9 Replies to “An Open Letter to BlogTalkRadio”

  1. Aaron, you really hit the nail on the head with your list. I was quite forgiving until I did a show from my hotel room in Las Vegas and got stuck with an $80.00 phone tab. Without piling on, here are a few more for BTR’s consideration:

    1) Audio level adjustment…a basic requirement for anyone that’s spent time in a studio and impossible to do it on BTR today. Different phones seem to have different levels and I’d like to adjust that. Let’s throw in some EQ while we’re at it. Oh, and the volume adjustment for uploaded files is lameo.
    2) Lack of international dial in numbers. The show I paid $80.00 for was an interview with an entrepreneur in Israel. I’d hate to see her phone bill.
    3) No “click to talk” VOIP connection. Isn’t this the future? Why don’t we have it today?
    4) Audio ads (ugh!).
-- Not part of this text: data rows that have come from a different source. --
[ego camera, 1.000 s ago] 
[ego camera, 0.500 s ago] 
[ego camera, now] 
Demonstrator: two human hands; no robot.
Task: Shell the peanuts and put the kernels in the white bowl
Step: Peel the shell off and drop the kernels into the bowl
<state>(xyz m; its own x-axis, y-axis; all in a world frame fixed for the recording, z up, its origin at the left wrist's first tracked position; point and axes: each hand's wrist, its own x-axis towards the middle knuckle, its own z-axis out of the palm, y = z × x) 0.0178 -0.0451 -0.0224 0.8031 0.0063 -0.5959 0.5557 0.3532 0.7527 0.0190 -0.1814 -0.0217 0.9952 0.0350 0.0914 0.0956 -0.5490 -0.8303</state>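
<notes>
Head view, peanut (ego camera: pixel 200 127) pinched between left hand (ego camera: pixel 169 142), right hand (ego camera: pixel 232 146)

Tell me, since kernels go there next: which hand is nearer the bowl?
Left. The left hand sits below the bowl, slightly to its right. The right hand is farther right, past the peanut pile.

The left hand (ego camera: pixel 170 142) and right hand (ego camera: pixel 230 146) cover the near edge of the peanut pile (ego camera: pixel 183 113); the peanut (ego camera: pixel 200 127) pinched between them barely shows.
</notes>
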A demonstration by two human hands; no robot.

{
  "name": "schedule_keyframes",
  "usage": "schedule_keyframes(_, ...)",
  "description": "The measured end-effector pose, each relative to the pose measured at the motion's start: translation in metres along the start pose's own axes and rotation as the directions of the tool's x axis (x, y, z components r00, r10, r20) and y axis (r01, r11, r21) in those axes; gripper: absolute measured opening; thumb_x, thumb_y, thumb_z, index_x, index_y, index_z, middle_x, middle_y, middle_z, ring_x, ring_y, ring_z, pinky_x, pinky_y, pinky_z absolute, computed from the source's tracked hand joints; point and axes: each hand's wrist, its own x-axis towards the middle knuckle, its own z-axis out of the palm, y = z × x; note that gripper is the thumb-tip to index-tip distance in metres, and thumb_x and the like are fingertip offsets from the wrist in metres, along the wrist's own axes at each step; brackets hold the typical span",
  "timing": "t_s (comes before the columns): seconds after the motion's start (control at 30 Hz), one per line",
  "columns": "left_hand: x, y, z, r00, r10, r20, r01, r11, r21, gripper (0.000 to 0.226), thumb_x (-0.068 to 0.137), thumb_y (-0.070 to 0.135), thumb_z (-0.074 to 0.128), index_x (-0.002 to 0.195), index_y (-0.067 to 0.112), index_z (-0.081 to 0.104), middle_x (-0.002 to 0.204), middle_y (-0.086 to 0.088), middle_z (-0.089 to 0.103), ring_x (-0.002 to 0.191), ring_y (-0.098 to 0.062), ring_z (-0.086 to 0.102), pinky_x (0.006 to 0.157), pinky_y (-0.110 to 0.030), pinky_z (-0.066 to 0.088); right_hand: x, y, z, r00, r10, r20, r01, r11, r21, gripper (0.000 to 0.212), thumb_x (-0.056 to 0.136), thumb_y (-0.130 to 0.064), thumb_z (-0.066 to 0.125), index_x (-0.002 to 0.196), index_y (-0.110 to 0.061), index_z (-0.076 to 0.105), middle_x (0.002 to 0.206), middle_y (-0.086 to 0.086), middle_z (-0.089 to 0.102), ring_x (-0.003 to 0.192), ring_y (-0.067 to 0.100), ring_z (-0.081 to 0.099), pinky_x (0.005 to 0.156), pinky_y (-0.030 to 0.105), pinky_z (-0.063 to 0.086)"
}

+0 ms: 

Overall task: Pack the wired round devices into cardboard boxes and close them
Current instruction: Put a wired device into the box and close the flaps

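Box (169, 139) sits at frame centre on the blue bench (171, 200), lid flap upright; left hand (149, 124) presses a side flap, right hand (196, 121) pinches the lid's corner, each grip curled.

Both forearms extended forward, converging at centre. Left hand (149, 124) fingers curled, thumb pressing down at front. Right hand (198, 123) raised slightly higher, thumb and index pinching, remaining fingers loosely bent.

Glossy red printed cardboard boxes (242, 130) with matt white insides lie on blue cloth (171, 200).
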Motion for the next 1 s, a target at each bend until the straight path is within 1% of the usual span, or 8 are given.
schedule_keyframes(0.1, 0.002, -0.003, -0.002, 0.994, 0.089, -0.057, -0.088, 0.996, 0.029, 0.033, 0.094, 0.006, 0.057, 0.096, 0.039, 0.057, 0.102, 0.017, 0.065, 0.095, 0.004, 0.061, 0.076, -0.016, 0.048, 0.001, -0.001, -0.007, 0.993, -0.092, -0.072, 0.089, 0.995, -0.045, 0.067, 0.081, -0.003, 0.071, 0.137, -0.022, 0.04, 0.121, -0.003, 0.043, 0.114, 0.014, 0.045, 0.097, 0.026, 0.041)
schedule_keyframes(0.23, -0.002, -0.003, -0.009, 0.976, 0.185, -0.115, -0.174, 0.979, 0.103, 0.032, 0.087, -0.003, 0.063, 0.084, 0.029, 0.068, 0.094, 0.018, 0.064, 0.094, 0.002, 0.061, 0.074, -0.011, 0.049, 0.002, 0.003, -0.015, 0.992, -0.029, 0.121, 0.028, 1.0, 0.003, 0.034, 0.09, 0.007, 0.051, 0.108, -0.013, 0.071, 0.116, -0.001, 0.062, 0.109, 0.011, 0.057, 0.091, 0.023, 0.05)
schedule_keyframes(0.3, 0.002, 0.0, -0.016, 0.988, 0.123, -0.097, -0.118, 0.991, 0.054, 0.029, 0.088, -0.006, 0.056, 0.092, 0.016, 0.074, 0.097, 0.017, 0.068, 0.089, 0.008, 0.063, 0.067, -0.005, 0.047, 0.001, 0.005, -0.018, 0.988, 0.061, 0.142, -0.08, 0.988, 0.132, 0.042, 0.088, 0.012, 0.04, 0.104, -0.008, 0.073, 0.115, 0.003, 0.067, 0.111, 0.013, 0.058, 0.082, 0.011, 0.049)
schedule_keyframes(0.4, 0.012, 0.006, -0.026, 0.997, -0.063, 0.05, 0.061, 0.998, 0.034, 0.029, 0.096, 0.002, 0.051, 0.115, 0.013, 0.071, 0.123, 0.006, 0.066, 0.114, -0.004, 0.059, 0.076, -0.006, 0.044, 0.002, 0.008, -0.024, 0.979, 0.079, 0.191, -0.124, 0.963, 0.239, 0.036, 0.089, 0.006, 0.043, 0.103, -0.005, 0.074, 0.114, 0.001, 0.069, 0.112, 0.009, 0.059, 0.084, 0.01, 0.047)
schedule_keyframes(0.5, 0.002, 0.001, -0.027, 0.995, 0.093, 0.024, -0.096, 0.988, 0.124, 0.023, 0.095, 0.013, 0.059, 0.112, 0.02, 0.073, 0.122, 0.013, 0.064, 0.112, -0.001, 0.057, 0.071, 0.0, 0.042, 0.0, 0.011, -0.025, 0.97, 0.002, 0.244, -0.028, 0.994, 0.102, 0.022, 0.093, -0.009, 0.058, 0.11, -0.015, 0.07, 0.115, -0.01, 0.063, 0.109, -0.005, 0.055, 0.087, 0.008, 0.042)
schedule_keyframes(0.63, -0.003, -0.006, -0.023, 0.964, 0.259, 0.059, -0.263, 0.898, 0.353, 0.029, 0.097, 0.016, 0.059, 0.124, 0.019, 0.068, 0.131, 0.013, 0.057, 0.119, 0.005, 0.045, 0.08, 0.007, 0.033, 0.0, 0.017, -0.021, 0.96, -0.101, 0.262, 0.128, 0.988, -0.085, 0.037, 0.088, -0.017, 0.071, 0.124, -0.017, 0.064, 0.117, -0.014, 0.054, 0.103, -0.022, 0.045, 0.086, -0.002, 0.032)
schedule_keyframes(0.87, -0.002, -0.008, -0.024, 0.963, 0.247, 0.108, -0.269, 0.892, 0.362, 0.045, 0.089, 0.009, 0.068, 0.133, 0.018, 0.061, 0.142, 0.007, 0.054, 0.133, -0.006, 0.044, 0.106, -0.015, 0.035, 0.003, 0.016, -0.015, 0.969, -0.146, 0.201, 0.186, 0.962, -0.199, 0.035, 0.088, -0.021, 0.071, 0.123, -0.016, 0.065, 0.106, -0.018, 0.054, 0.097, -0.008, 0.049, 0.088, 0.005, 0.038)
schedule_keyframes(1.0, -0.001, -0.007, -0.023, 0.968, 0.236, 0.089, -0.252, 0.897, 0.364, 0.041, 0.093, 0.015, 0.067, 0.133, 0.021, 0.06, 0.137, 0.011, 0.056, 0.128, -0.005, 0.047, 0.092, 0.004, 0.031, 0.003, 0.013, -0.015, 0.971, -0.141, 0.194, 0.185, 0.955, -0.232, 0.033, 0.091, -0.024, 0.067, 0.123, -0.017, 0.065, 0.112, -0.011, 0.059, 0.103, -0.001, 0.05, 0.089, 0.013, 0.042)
They are worse than the British voice of BTR.
    5) As far as the interface is concerned…that’s what happens when you’ve got telecom folks making UI decisions. Teh suck indeed!
    6) The one thing telecom folks should do is understand the need to use a phone for all controls. Where’s the iPhone switchboard? I should be able to do everything from my phone and dump the laptop.
    7) Sorting content is an ugly affair at the moment. Who needs umpteen categories? Give me channels and a better way to search for what I need.
    8) Finally, why can’t I tag my audio stream at certain timecodes to help others find relevant content? Better yet…let’s have transcription and searchable audio streams. That would go a long way in making this kind of content more snacky.

    There’s more of course. But I’ve got to get back to my day job. In the meantime I hope Alan listens and acts on our collective free advice.

  2. Hey Aaron, Is that my name in the first paragraph? It is! Thanks for the kind words.

    Your input as a BlogTalkRadio host is important. The post above and the conversation that we had a few days ago are great examples of how users can help us in creating a better service.

    Earlier this week I brought your feedback to the attention of our team and we discussed offerings in the works and the types of services that we will be releasing in the next few months. Most of what you requested is already being put into place. Some of the requests – control from phone and getting producers in each show need fleshing out. If you’ve got some more thought on how either of these would look from a host point of view ping me.

    If anyone else would like to talk about the BlogTalkRadio user experience, host interface or product offerings, feel free to get in touch with me.



  3. I had high hopes for BTR, and it’s nice to know that Kris came on and commented to let us know they care. I’ll be looking out for those improvements.